▶ _Aim of the task_: The lines below that include "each" are to be found and copied.

▶ _Material supplied_:
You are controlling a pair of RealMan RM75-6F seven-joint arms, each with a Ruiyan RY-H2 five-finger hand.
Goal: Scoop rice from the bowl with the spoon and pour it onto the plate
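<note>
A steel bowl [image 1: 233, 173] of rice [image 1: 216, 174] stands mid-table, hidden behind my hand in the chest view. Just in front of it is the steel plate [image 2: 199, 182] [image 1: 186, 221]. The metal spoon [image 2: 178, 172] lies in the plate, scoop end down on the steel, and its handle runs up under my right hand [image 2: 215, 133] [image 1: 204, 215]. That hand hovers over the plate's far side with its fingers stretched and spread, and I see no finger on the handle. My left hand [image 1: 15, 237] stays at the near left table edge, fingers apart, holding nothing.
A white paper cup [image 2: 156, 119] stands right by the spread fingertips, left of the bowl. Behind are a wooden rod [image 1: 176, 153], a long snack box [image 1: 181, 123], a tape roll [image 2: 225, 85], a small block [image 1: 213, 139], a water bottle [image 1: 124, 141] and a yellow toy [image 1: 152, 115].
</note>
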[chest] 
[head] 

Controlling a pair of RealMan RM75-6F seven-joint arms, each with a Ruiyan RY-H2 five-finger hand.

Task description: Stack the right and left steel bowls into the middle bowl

▶ _Solved exercise_:
You are controlling a pair of RealMan RM75-6F seven-joint arms, each with a Ruiyan RY-H2 five-finger hand.
Controlling a pair of RealMan RM75-6F seven-joint arms, each with a Ruiyan RY-H2 five-finger hand.

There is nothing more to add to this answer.